# Homework Help: Maximum value of a_n

1. Jan 29, 2013

### Saitama

1. The problem statement, all variables and given/known data
(These may not be the exact wordings as it was asked by my friend and I do not have the exact question)
Find the value of n for which a_n is maximum where
$$a_n=\frac{1000^n}{n!}$$

(Ans: n=999)

2. Relevant equations

3. The attempt at a solution
I don't think using calculus in this type of question would help so I have put it in Precalc section. I am clueless here, how should I begin with this.

2. Jan 29, 2013

### CompuChip

You could try looking at $$\frac{a_{n + 1}}{a_n}$$

3. Jan 29, 2013

### rollingstein

I took log of both sides and then used the Stirling Approximation.

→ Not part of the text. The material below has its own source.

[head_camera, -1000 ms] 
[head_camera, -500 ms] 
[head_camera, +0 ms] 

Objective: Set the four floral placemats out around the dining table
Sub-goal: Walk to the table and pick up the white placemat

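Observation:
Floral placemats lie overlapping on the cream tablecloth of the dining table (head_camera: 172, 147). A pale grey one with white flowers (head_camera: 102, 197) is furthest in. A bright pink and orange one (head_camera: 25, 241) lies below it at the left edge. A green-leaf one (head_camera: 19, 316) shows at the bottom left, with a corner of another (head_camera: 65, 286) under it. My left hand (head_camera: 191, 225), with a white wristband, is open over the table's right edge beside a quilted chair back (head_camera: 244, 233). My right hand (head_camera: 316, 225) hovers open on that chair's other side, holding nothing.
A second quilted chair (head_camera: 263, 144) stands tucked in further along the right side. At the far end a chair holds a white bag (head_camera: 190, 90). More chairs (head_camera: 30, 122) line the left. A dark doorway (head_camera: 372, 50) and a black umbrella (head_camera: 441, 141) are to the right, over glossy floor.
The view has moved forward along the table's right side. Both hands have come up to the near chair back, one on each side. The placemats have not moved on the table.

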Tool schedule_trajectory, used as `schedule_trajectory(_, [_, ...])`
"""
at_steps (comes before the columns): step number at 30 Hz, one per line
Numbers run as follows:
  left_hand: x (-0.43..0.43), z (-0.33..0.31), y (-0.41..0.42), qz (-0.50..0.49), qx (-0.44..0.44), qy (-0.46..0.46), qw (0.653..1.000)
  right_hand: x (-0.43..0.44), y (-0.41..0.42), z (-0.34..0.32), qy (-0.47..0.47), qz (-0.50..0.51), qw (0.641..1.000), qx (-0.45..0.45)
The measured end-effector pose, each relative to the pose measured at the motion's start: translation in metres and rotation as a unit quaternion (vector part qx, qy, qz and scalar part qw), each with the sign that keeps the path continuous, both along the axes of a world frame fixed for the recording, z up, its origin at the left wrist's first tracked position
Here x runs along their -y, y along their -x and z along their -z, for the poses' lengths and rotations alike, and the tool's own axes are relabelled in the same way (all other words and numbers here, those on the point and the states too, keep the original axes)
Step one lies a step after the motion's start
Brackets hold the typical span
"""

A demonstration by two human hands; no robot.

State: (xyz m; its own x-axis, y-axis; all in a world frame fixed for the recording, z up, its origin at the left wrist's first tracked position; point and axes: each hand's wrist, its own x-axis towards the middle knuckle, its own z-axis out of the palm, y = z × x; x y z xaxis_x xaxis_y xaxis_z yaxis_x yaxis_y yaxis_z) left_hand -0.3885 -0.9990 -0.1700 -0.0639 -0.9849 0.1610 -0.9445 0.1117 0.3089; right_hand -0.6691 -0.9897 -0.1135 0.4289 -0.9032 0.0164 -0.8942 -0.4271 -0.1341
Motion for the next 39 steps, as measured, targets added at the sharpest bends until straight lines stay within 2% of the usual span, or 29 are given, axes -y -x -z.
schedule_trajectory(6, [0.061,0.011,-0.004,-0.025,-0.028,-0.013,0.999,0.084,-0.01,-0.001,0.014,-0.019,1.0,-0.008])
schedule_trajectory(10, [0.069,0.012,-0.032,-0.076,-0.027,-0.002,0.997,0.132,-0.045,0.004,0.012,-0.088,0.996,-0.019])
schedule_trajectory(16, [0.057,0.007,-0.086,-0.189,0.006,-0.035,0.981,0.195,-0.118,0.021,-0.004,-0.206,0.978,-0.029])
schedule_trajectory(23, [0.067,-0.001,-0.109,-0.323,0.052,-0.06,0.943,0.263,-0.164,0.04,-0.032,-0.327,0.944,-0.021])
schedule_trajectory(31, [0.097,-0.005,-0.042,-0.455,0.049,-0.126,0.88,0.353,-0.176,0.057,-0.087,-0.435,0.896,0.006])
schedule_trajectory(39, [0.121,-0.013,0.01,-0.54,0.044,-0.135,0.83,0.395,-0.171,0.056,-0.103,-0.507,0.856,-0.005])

Then differentiate with respect to n and set that to zero.

I get n=1000 (but there must be some ugliness because of the discontinuity etc.)

4. Jan 29, 2013

### CompuChip

If you follow my hint, you will find a cleaner approach.

5. Jan 29, 2013

### Saitama

This is equal to $\frac{1000}{n+1}$.
But I am still clueless.

6. Jan 29, 2013

### rollingstein

If the series in increasing what's the value of the ratio. If it is decreasing what's the value of the ratio?

@CompuChip: Yes, that's cleaner.

7. Jan 29, 2013

### rollingstein

In any case shouldn't 999 and 1000 both be acceptable answers?

8. Jan 29, 2013

### Saitama

If the series increases,its greater than 1 and less than 1 if it decreases.

9. Jan 29, 2013

### rollingstein

You still don't see the answer?

10. Jan 29, 2013

### Saitama

Honestly, no.

11. Jan 29, 2013

### CompuChip

So what happens at the maximum?

12. Jan 29, 2013

### Saitama

Can you tell me to which area of mathematics these type of questions belong?

13. Jan 29, 2013

### Saitama

@CompuChip: Sorry if this is annoying you but I really have no idea.

14. Jan 29, 2013

### CompuChip

Look at the bit that I quoted: you say that if the series is increasing, then the ratio between consecutive elements is > 1. If it is decreasing, then the ratio is < 1.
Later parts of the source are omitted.